BIR lowers boom on professionals

KIM HERNARES: Targeting under-taxed professionals. Inquirer file photo

The country’s internal revenue authorities will soon embark on a “name and shame” drive to get the Philippines’ highest-paying—and perennially “under-taxed”—professionals to pay the proper amount of taxes.

In a recent interview with the Inquirer, Internal Revenue Commissioner Kim Jacinto-Henares said the new campaign would aim to collect an estimated P90 billion in taxes from doctors, lawyers and other professionals—taxes that they were currently evading.

“We have about 1.7 million professionals in the country,” Ms. Henares said, citing the latest data from the BIR. “Last year, they paid only P9.8 billion in taxes.”

Based on this amount, each working Filipino professional paid an average of only P5,764 in taxes last year.

Under the scheme, the BIR would publish lists that rank the tax payments of professionals on a per-industry basis, giving special attention to professionals who pay the highest taxes in their industries as well as those who pay the lowest.

Henares stressed, however, that the BIR would not be revealing the names of the taxpayers to the public, but would instead use the information on the amount of taxes they pay as a benchmark for the other members of their industries.

The BIR chief estimated that, based on their income levels, professionals should be paying an average P100,000 in taxes each—a gap that indicated a 90-percent tax evasion rate among doctors, lawyers, accountants, engineers, architects and entertainers, among others.

“Ideally, we should be collecting about P100 billion in taxes annually from these professionals,” Henares said.

In contrast to professionals, the country’s 11 million compensation-income earners—the so-called “regular employees” who mostly belong to the middle class—paid a total of P115.7 billion in taxes last year, according to the BIR.

“We will be coming out with information quite soon showing the performance of each profession,” she explained. “We will show statistics about the Top 500 [taxpayers per sector], for example.”

Henares said a new policy was expected to be implemented “in the next month or two.”

At the same time, the BIR chief noted the strides the government has made in bringing actors and actresses back in line when it came to paying the right amount of taxes.

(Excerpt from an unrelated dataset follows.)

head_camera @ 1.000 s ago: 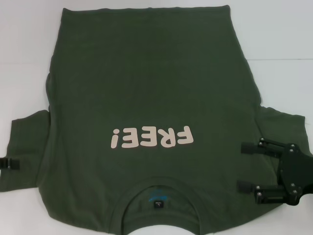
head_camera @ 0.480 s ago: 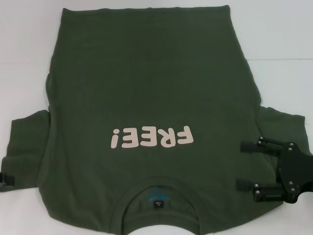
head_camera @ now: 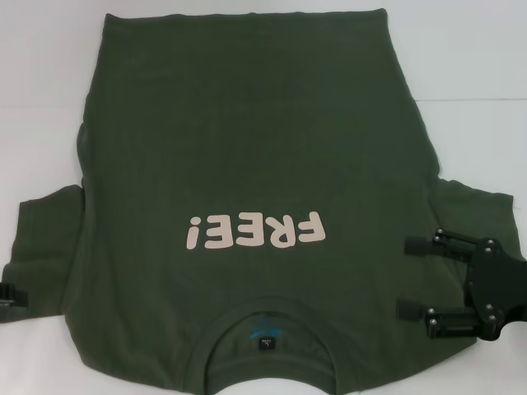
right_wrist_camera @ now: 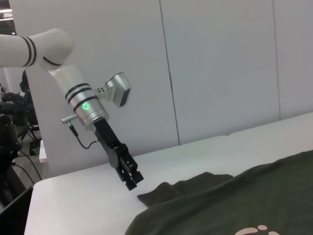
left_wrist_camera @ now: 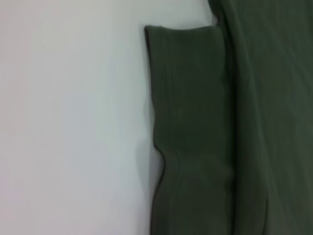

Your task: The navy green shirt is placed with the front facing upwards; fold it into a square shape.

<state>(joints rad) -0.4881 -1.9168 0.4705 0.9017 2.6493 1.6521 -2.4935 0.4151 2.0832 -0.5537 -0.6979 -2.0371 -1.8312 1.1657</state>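
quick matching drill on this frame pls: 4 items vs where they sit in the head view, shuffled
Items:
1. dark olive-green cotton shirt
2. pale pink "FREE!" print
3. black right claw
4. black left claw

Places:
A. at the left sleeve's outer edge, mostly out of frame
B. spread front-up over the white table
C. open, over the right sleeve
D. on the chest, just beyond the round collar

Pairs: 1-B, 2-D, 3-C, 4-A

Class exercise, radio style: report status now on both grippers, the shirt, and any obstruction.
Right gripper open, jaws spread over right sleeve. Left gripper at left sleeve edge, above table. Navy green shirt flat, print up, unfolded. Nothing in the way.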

“In the entertainment industry, there were a lot of education programs that were implemented,” she said. “We reached out to the different TV stations, and we also put in a withholding tax system that requires whoever hired them to withhold taxes to ensure that leakages are managed.”

Henares added that the finance department’s Run after Tax Evaders program also helped boost tax compliance in the entertainment industry, especially after several high-profile actors and actresses were sued in recent years.

“So I won’t totally agree that entertainers are under-taxed now,” she said. “Maybe they were before when they weren’t paying the right taxes, but now a lot of them already are.”

For his part, Finance Secretary Cesar Purisima pointed out that his department’s Revenue Integrity Protection Service has also managed to reduce corruption in the BIR and the Bureau of Customs through the various cases they have filed against officials suspected of malfeasance.